王の双眸――崩壊する二つの銀河――が細められる。


「……創造は“代わり”を作るつもりか」


「代わりではありません」

ニリスは囁く。


「後継者です」


闇が止まる。


王のオーラが真空のように凍りつく。


「後継……?」


ニリスは目を伏せる。


「初代女神。
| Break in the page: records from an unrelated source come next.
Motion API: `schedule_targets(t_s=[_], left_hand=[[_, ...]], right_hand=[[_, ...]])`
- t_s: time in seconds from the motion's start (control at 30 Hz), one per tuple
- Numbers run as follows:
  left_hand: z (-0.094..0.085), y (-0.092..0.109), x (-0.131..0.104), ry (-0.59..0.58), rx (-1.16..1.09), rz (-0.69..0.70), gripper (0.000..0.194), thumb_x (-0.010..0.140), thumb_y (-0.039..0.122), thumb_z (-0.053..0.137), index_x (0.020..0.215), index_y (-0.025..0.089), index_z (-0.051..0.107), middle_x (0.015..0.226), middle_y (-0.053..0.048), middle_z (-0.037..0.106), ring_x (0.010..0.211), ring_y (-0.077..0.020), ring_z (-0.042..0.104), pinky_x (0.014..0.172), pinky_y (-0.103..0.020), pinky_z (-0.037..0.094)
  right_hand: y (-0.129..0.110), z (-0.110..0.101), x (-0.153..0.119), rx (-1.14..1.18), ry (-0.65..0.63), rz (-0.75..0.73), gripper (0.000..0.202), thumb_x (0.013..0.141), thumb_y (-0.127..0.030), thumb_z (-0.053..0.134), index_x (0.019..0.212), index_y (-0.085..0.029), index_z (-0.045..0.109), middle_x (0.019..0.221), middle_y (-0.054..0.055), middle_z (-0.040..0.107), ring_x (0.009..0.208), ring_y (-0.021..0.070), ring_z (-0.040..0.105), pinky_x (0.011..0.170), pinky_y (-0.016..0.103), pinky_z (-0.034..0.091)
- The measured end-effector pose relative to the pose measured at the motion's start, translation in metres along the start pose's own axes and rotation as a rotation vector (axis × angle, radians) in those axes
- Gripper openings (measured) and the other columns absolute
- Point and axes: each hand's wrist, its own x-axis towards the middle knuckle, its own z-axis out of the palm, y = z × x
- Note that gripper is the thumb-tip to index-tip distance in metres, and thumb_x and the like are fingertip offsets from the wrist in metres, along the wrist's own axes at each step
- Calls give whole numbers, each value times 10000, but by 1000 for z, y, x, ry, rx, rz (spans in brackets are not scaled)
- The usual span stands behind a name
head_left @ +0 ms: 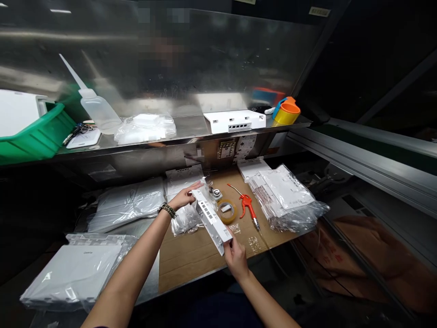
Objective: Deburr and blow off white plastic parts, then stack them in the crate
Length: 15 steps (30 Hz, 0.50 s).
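A white plastic housing (210, 219) with a row of port openings is held tilted above the cardboard-covered bench. At its upper left end, my left hand (184, 197) grips it, a braided band on the wrist. My right hand (236, 257) pinches the lower right end. Just beyond the housing, a roll of tape (234, 214) lies on the cardboard (191, 264) with a small white piece inside its ring. Right of the tape rests a red air blow gun (248, 207) with its hose. Bagged white parts (184, 218) lie beside my left hand.
Stacks of bagged white housings stand at right (283, 193), left (128, 202) and front left (75, 273). The metal shelf (191, 130) above carries a green bin (41, 134), a squeeze bottle (99, 109), another white housing (235, 120) and a yellow-orange tape roll (287, 111).
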Motion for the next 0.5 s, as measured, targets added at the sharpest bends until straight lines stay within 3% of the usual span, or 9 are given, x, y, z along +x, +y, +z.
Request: schedule_targets(t_s=[0.1,0.2,0.3,0.4,0.5], left_hand=[[-6,18,-13,157,108,-5,740,792,39,466,1480,292,569,1654,-88,397,715,-130,653,634,-279,550],[0,39,-35,228,242,10,705,858,17,426,1455,356,587,1693,-24,319,870,-208,693,730,-362,578],[12,54,-60,201,333,21,810,843,-38,396,1556,344,445,1705,-41,279,999,-279,698,775,-429,595],[22,57,-83,124,363,3,1006,740,-114,397,1646,285,216,1727,-134,148,836,-268,717,637,-418,593],[28,59,-101,6,311,49,1194,656,-137,451,1658,314,-13,1719,-162,164,745,-218,719,610,-362,588]], right_hand=[[-6,6,5,-10,-43,39,401,1065,-297,415,1381,-185,635,1145,171,777,1056,307,768,842,382,640],[-15,4,16,64,-19,201,412,1045,-406,460,1305,-169,677,1166,187,768,1013,317,775,811,384,633],[-18,-7,34,305,56,504,485,953,-561,601,1176,-148,724,1081,180,787,933,303,772,809,382,626],[-13,-21,49,639,122,815,606,789,-664,744,1081,-134,746,960,159,799,861,310,765,750,404,630],[-10,-28,51,739,118,917,662,716,-679,794,1071,-122,744,917,156,798,821,320,763,691,420,627]])
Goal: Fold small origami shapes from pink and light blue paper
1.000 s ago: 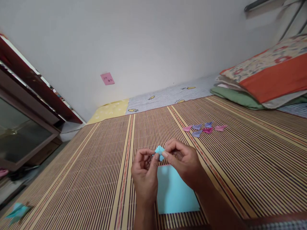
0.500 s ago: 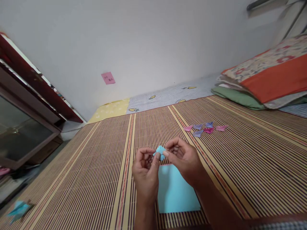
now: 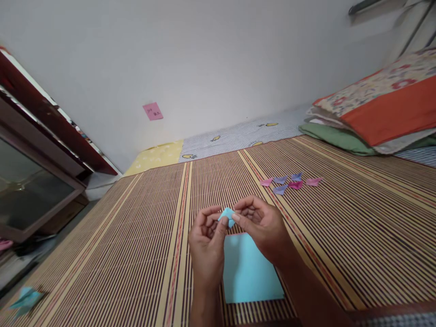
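Note:
A small folded piece of light blue paper is pinched between both hands, above the striped mat. My left hand is closed on its left and lower side, thumb in front. From the right, my right hand grips its edge between thumb and fingers, the other fingers curled. Below the hands a light blue square sheet lies flat on the mat, its right side partly hidden by my right hand and forearm.
Several small folded pink and purple papers lie on the mat beyond my right hand. A crumpled teal paper is at the lower left. Folded bedding is stacked at the right, and a pink note is on the wall.
The fingers of my left hand have shifted slightly around the folded paper. Otherwise both hands keep nearly the same position.

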Demonstrator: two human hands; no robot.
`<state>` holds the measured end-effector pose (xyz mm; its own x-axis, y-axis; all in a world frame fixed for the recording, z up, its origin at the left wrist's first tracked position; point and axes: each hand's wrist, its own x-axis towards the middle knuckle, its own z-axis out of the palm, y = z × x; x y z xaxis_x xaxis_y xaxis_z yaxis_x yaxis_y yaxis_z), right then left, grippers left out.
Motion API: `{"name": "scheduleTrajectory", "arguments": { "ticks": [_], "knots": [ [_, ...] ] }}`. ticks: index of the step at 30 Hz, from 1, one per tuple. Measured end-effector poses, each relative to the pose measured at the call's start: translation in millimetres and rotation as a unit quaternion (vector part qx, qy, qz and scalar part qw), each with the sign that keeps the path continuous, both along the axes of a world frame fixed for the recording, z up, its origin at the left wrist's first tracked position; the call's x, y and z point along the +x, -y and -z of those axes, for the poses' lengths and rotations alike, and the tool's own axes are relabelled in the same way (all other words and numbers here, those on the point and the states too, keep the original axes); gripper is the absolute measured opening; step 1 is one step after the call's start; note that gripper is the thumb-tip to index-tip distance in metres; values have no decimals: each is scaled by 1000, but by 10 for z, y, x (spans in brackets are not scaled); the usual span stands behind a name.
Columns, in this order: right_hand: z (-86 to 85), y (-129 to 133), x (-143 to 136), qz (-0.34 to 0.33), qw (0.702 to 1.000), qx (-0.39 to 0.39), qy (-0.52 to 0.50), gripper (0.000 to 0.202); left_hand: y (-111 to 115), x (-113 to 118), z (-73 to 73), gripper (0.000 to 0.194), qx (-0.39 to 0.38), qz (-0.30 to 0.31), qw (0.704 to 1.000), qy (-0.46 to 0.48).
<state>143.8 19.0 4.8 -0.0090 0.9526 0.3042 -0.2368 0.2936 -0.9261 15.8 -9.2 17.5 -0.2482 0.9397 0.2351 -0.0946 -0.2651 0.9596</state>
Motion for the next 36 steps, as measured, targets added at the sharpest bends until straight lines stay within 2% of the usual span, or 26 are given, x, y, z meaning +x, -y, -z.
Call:
{"name": "scheduleTrajectory", "arguments": {
  "ticks": [6, 12, 16, 31, 36],
  "knots": [
    [10, -13, 7, -43, 999, -28, -17, 16, -30, -49, 26, 21, -45, 49, 998, 13],
    [-8, -68, 134, -54, 997, -6, 52, 22, -53, -58, 72, 19, -46, 7, 998, 47],
    [-29, -50, 133, -71, 992, -13, 99, 22, -51, -50, 68, 20, -42, 5, 998, 35],
    [-78, 30, 12, -44, 994, -55, 87, 18, -11, -19, 86, 16, 2, -24, 998, -66],
    [-83, 32, 3, -36, 995, -40, 90, 17, 15, 10, 69, 15, 15, -30, 996, -82]
  ]
}}
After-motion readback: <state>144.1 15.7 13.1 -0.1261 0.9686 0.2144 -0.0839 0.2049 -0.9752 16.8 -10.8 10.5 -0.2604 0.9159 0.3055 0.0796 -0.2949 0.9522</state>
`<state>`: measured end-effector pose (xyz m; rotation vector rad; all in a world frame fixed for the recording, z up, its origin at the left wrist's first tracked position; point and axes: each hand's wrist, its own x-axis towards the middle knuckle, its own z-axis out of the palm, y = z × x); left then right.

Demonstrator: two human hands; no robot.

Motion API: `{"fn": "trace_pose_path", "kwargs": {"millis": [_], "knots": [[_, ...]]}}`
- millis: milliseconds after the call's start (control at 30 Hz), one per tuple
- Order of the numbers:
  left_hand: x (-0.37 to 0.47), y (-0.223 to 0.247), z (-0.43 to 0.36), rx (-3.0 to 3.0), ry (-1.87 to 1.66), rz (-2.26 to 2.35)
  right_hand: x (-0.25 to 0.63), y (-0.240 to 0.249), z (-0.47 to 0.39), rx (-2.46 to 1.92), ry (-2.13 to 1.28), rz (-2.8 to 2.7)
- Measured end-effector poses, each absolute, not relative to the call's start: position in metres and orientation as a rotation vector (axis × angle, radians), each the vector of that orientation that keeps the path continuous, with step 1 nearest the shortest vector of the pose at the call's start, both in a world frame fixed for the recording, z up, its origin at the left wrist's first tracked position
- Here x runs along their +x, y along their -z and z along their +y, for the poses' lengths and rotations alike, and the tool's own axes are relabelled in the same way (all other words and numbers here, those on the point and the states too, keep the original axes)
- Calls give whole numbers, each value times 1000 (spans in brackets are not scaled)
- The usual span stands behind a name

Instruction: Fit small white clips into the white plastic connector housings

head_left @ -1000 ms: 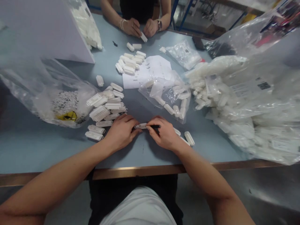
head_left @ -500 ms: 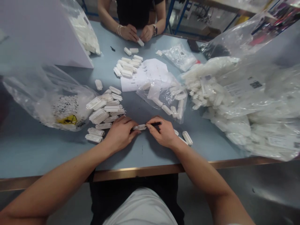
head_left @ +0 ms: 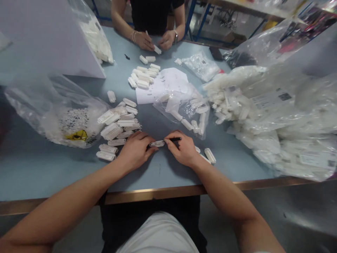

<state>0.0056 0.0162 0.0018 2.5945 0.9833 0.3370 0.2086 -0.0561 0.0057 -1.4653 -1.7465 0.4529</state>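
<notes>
My left hand (head_left: 134, 149) pinches one end of a white plastic connector housing (head_left: 157, 143) whose face bears rows of small dark holes. In my right hand (head_left: 183, 147) is a slim black pen (head_left: 174, 139), gripped near its tip. That tip is close to the housing's right end; whether they touch I cannot tell. Beside my left hand lies a heap of similar white connector housings (head_left: 113, 130). A few more housings (head_left: 210, 155) rest to the right of my right wrist, partly hidden by it.
Across the table a co-worker's hands (head_left: 147, 41) hold a white piece. A clear bag of small parts (head_left: 75, 119) lies at left, large filled bags (head_left: 276, 116) at right. Paper (head_left: 168, 80) and a bag of housings (head_left: 184, 109) lie ahead. The table edge (head_left: 158, 193) is near me.
The housing in my left hand has tilted slightly, showing more of its holed face. My right hand has barely moved. The co-worker's hands have moved apart a little.
</notes>
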Motion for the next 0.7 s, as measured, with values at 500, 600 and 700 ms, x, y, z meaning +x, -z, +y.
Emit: {"fn": "trace_pose_path", "kwargs": {"millis": [500,600,700], "knots": [[6,-3,16,2598,-347,983,207,-7,-57,-1489,-471,-1701],[6,-3,16,2589,-335,992,206,-8,-58,-1504,-492,-1698],[6,-3,16,2582,-346,993,206,-6,-57,-1492,-475,-1729]]}}
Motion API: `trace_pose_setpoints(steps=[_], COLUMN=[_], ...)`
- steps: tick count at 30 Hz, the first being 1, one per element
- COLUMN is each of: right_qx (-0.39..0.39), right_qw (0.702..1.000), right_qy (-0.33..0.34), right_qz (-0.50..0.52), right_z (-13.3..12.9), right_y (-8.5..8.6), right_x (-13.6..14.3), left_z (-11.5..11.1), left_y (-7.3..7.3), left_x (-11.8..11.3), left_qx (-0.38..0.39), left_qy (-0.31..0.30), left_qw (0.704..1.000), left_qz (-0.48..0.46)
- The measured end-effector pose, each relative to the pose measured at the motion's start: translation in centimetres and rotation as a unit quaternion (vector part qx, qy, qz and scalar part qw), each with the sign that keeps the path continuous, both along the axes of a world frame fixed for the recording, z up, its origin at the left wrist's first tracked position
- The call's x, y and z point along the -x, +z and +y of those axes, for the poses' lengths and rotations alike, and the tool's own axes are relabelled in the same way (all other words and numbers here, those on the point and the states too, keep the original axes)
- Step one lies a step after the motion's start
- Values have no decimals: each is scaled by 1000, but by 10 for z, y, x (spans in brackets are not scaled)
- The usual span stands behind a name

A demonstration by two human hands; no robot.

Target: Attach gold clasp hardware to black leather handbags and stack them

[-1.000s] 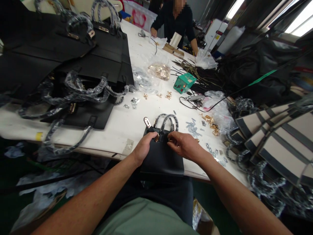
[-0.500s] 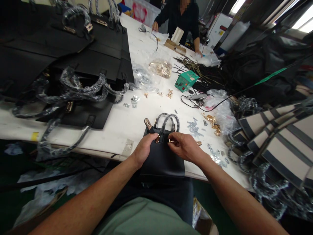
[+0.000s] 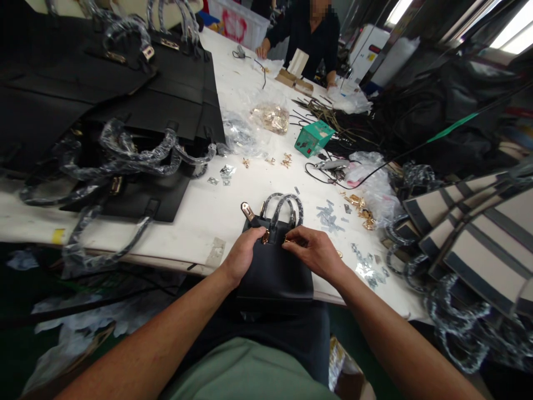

自由の神。

父上の本体を滅ぼした存在。

預言では……

彼女は新たな器を通じて再臨すると」


そして告げる。


「その“器”こそ……

父上が殺そうとしている少女です」


耳をつんざく沈黙。


次いで――


深淵王の笑いが国を揺らした。


「ハァァァハッハッハッハ――!!」


笑いは咆哮へ変わり、

憎悪が空を裂く。


「戻るというのか……

あの忌まわしき娘……

我を封じた女神の意志を……

小娘が継ぐと?」


王のオーラが跳ね上がる。


虚無の鎖が背中から伸び、

島々が崩壊する。


ニリスは震えながらも言葉を絞り出す。


「父上……

創造にも、初代女神の転生体にも……

勝てません。

最盛期ですら――敗れたのです」


王は笑いを止めた。


爪がゆっくりと床を引き裂き、

歪んだ時間の煙を上げる。


「……敗れたのは、奴が反則を使ったからだ」


「父上――」


「“外側”の力を使った。

名のない力。

誰も扱うべきでない力を」


怒気が世界を侵す。


「そして今……

その力を別の者に与えようとしている」


王は黒曜の門へ向き直った。


「弱まろうが……

死のうが……」


声は氷より冷たくなる。


「少女を星山へなど行かせぬ」


ニリスの表情が恐怖と絶望に染まる。


「父上……!」


王は歩み出る。


深淵王国全土が揺れる。


「残った存在を賭ける価値はある」


腕を掲げると、

黒炎が爆ぜ、

腐蝕した恒星で作られた巨大な剣が顕現した。


遠方の深淵獣が数千体、

剣の存在圧だけで死滅する。


「創造がまた干渉するか」


影が広がり、王座の間を飲み込む。